G'day team,

Finally! As promised I've finished writing up this piece on the difficulty of combatting Antibiotic Resistance. In my first article I covered the basics of how antibiotic resistance develops, and why it's such a threat. Today I'll be having a closer look (issue-by-issue) at some of the big issues that are holding doctors, scientists and other health professionals back in the fight against so-called 'Superbugs'. Some of the issues are listed below:

Creating new antibiotics is hard
Economic incentive to create new antibiotics is low
Resistance develops fast
Politicians don't care
Problems with antibiotic stewardship
Animal husbandry contributes to the problem

So, let's get into it!

Creating Antibiotic is Hard

Creating any drug is hard work and it can take a decade or longer to get a drug from concept to the public. But beyond this problem of red tape and regulation, antibiotic drugs face another problem... we're running out of ideas!
Timeline-of-Ab-discovery-Flickr-AJC1_reduced-to-420px-wide.png
Image source
This is a great chart which shows when we began using the specific classes of antibiotics that we use today, and as you can see new drug production in the last thirty years has dwindled. In fact there's been a 90% decline in FDA approvals for new antibiotics in the last 30 years.

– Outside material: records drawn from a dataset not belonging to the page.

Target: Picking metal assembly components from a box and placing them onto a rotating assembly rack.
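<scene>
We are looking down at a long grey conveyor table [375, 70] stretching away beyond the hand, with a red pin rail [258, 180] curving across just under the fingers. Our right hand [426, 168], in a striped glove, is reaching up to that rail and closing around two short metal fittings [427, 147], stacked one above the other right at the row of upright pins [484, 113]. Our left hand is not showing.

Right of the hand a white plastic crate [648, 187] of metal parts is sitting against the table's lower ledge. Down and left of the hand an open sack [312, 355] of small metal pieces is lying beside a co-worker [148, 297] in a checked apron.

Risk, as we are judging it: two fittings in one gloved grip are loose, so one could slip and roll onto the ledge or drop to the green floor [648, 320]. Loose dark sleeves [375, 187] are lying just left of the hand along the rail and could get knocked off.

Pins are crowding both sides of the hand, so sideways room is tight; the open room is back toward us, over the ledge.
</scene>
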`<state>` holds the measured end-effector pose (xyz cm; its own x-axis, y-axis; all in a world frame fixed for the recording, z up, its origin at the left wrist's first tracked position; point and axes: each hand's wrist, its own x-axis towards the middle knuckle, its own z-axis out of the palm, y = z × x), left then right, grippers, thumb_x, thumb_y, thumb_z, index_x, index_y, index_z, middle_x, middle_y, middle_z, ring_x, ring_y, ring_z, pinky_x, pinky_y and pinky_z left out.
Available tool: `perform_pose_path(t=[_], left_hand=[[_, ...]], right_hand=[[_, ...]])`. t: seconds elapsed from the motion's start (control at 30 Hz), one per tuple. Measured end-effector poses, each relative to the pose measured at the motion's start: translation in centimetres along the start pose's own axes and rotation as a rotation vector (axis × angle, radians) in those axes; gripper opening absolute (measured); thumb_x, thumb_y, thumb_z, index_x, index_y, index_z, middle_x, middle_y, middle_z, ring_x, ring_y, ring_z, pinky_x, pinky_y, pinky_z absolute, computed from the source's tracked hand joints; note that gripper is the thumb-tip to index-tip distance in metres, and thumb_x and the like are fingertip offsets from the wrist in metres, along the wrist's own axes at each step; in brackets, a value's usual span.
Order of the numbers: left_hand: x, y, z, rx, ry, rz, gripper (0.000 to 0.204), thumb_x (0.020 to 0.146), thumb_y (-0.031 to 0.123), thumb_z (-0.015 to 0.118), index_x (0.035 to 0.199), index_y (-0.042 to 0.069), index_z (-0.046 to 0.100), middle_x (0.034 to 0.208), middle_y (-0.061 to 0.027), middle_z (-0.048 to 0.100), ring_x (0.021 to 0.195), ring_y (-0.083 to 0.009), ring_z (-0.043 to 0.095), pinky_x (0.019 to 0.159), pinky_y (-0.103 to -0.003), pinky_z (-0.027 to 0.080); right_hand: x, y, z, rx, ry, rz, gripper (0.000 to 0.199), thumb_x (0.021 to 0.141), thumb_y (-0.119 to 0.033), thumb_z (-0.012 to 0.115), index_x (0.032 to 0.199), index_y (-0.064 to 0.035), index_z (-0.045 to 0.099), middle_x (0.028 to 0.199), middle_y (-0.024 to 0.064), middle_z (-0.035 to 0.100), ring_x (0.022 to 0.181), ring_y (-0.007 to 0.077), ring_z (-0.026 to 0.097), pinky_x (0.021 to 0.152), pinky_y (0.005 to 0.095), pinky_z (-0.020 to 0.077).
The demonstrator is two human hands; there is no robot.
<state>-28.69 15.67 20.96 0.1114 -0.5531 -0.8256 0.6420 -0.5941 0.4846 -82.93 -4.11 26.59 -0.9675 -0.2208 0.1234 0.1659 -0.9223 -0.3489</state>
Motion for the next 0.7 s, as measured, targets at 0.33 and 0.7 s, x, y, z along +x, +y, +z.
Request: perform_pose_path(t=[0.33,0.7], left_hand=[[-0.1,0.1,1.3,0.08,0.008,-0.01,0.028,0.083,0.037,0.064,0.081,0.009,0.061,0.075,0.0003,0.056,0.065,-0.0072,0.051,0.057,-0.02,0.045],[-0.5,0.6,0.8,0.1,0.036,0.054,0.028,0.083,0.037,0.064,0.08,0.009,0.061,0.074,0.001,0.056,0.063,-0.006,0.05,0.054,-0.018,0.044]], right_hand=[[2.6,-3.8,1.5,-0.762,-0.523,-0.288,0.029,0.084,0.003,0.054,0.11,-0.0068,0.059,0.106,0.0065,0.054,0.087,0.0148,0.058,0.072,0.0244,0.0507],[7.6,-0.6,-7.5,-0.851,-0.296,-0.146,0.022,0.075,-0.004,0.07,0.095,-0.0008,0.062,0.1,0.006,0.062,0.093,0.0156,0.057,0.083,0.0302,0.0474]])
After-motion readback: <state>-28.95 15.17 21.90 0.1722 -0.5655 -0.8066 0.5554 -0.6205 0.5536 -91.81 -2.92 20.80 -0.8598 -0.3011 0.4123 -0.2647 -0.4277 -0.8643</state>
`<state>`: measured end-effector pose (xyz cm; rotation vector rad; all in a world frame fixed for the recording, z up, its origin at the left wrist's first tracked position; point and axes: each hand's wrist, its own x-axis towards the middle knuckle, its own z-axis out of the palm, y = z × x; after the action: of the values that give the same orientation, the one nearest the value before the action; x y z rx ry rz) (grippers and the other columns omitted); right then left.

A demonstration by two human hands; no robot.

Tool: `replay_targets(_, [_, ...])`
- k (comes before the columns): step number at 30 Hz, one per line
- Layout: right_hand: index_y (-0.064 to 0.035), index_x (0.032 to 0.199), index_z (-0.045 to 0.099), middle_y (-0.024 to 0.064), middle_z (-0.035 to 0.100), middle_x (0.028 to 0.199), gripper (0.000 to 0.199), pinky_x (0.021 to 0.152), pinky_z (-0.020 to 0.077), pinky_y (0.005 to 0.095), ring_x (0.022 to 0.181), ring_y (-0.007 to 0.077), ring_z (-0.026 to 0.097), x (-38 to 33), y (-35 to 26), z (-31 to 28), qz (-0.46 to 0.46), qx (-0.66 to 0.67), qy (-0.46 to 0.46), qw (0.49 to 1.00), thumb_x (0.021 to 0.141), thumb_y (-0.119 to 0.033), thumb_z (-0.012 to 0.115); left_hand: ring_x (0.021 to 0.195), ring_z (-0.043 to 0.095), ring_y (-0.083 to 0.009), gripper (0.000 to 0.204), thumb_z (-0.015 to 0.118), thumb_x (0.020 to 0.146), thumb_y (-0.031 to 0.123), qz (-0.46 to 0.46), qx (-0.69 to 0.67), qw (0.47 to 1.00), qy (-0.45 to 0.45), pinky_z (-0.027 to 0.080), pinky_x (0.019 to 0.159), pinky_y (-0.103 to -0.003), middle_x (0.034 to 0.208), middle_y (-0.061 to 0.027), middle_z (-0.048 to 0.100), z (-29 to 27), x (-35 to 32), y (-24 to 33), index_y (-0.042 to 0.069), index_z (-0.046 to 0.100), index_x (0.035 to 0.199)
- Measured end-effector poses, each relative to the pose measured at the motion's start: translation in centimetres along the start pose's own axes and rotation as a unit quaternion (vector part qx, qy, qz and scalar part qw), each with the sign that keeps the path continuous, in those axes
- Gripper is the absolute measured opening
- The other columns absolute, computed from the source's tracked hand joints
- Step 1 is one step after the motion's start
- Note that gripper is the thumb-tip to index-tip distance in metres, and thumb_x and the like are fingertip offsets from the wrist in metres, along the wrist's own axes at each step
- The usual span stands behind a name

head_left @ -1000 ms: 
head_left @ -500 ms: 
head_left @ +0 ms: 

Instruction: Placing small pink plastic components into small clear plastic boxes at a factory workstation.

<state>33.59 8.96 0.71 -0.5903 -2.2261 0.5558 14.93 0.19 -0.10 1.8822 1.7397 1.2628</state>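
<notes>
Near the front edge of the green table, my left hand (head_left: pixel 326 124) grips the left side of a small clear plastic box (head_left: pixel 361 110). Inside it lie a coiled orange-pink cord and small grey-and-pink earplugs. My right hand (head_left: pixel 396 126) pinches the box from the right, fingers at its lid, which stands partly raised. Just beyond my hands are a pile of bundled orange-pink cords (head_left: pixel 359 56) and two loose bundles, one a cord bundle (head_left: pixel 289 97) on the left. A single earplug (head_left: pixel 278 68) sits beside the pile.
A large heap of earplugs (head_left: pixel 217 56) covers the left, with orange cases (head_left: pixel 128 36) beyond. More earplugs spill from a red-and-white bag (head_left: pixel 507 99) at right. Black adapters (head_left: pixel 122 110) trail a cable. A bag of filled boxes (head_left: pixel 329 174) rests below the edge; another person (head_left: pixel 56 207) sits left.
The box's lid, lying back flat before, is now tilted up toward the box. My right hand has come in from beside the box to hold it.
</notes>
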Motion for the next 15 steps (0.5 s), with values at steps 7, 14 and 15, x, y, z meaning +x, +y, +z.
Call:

In the past, we relied on compounds that were produced naturally by fungi, as a method of defending themselves from bacterial invasions. But, as you can imagine, as soon as Penicillin was firt isloated from fungi people pretty quicky got smart and started raiding the animal kingdom for natural antibiotics which they could isolate and produce artificially. Natural compounds might even be modified by scientists to increase absorbability in the gut or the time they last in circulation, but the basis of these compounds was found in nature. Now we've plucked all these low-hanging-fruit, all the antibiotics that could be easily identified using this method have been!
So where do we move now? Well, scientists have some ideas, but most of them have been a little harder to come up with than our heritage antibiotics.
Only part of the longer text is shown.